This time last week, I thought that I was nailing this Non-Fiction November business.
I read and loved Shrill: Notes from a Loud Woman, then Forty Autumns, and I finally got to Matt Haig’s Reasons to Stay Alive, which, in hindsight, feels like an important and timely read.
But I also stumbled a little and today I want to talk about those.
First up: The Tao of Martha: My Year of LIVING Or, Why I’m Never Getting All That Glitter Off the Dog by Jen Lancaster.
The first time I read one of Lancaster’s memoirs (Bitter is the New Black), I remember laughing hysterically in the bathtub. It was one of the first times that I realized that non-fiction could be funny. I became a devoted fan.
Some of her fiction efforts, however, have fallen flat and I’ve recently sworn them off altogether.
Still, her non-fiction titles haven’t been an issue so I was excited to find a copy of The Tao of Martha when I was in Portland recently. The Tao of Martha is about Lancaster’s efforts to live more like Martha Stewart for a year as a way of boosting her own happiness after a difficult year. Her beloved dog, Maisy has been fighting cancer for a couple of years and that, along with a number of other personal issues, just seemed to be wearing Lancaster down. She decides to follow Martha’s edicts on how to have a beautiful home, cook, clean and entertain.
And it was kind of funny. I definitely cried reading about Maisy.
But somewhere in the middle I just got really irritated. It just felt so indulgent, especially those chapters about gardening and how the roses weren’t just right. I understand that Lancaster has worked really hard to have the life that she has. And I admire Martha’s hustle, I do. I just couldn’t get over how privileged it felt. It wasn’t what I wanted to be reading.
It could be me and the fact that I’ve recently read some really great non-fiction that challenged me a little more.

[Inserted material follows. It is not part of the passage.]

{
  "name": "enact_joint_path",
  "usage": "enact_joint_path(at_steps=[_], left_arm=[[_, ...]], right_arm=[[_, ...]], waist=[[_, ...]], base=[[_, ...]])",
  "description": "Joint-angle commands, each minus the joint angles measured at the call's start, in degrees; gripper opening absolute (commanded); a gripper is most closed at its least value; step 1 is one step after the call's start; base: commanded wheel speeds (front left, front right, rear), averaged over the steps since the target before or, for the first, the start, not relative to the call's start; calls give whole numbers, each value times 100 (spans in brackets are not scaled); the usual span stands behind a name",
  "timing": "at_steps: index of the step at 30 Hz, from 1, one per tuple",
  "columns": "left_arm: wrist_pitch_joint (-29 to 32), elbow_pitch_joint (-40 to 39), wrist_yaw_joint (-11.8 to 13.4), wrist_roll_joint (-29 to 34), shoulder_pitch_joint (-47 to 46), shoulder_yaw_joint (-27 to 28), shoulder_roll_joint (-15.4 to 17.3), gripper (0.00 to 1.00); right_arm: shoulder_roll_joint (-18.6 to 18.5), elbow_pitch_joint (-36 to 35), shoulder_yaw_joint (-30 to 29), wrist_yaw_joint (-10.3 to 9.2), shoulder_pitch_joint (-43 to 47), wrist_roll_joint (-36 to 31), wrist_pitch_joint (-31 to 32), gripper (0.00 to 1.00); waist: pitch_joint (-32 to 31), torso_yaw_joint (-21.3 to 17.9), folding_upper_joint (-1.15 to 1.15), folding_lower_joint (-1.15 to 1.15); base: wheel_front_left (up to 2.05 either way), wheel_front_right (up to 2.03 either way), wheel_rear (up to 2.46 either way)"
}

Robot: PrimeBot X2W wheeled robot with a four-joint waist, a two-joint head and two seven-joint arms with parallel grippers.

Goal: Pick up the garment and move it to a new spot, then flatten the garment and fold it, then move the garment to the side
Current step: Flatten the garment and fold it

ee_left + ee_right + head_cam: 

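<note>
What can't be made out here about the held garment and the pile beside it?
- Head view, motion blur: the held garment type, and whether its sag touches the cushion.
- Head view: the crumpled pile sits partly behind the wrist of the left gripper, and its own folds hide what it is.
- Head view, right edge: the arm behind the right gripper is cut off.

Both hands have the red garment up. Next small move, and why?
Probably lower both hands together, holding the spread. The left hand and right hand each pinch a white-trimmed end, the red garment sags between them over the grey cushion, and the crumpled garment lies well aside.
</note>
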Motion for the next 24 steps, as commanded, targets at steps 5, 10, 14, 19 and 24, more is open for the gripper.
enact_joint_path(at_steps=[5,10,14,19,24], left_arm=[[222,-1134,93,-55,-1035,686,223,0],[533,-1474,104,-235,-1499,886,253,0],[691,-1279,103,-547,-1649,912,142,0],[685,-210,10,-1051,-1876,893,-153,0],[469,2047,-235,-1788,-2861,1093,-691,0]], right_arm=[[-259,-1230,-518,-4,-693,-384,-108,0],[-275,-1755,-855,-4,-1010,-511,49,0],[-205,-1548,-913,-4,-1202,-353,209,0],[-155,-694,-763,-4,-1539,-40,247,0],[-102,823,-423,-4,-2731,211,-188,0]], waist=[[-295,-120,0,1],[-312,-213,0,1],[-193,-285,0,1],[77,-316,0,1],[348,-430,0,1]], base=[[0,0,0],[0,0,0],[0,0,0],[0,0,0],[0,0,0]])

Or maybe that I’ve just outgrown Jen Lancaster at this point, something that would be kind of sad.
And now, I’m about 60 pages away from finishing Jane Austen’s England by Roy and Lesley Adkins. It’s subject matter should be fairly self-explanatory: it looks at England during Jane Austen’s lifetime. At what people wore, ate, where they lived, what they did for fun, how they travelled, what the laws were, how they worshipped etc.
And I appreciate that it actually manages to look at what life was like for the everyman – once upon a time I read a book that promised to look at every day life in the Tudor era but was really just about how the wealthy lived. I let it go because at that time, of course it would have been difficult for the everyman to keep a record of his daily life as most didn’t read or write.
But Jane Austen’s England is…stuffy. It started out strong but quite quickly became bogged down into excessively long quotations. Honestly, if you took out all the passages that were paragraph length quotes, I think the book would be half as long. It’s also maybe not the best time to be reading about at time when women were barely legal people, subject to the rules and laws of men.
I would stop reading it, but I’ve come so far, spent so much time on it already. To stop now would feel like a waste of all that time.
8 thoughts on “Books I read so you don’t have to”
Too bad about the pair of these, especially Jane Austen’s England. Your post is aptly named, and I am so glad that you read them…so I need not. I would have definitely gone for JAE, but I struggle greatly with stuffiness. I say skim the last few pages and put the whole thing behind you. 🙂
Definitely more disappointed about the Jane Austen one! I skimmed a lot of the final pages but I finally finished it.
Haha – I cannot ever imagine how trying to be more like Martha Stewart for a year would ever make me happy. In fact, it would probably make me miserable! I like cooking, but crafting and gardening, and making my house perfect?! No way.
Jen Lancaster felt like, because Martha has rules and instructions to follow, it would be an easy way to get on top of a lot of stuff that she’d been stressing over. And it did work. But for me, it just didn’t translate the same way other happiness projects have.
Too bad about Jane Austen’s England – that one sounds perfect for you. Maybe someone else will come along and write a better one.
Have you read the book about the woman who tried to live according to Oprah for a year? I have had that one on my shelf for a very long time, and whenever I see it I wonder if it’s actually good. It’s one of those books that I keep almost getting rid of but then change my mind.
I had really high hopes for it!
I haven’t read that! It could be good. Jen Lancaster does make the point that you either love Martha or Oprah, not both. I happen to fall in with Martha so I wonder if I’d appreciate the Oprah version. But I like the kinds of books where an author tries to live like someone else for a period of time. I find a lot of really interesting insights come from them!
I feel like the “do ____ for a year” format is really played out. I tried a popular book about everyday Victorian life and just couldnt get into it either. And i really wanted to!
Beyond the fact that neither of these seems to have been a gerat fit for you, the idea of the two of them together makes them seem even less appealing. In fact, I can imagine the books nudging and poking at each other in the stack, each determined to have the primary position!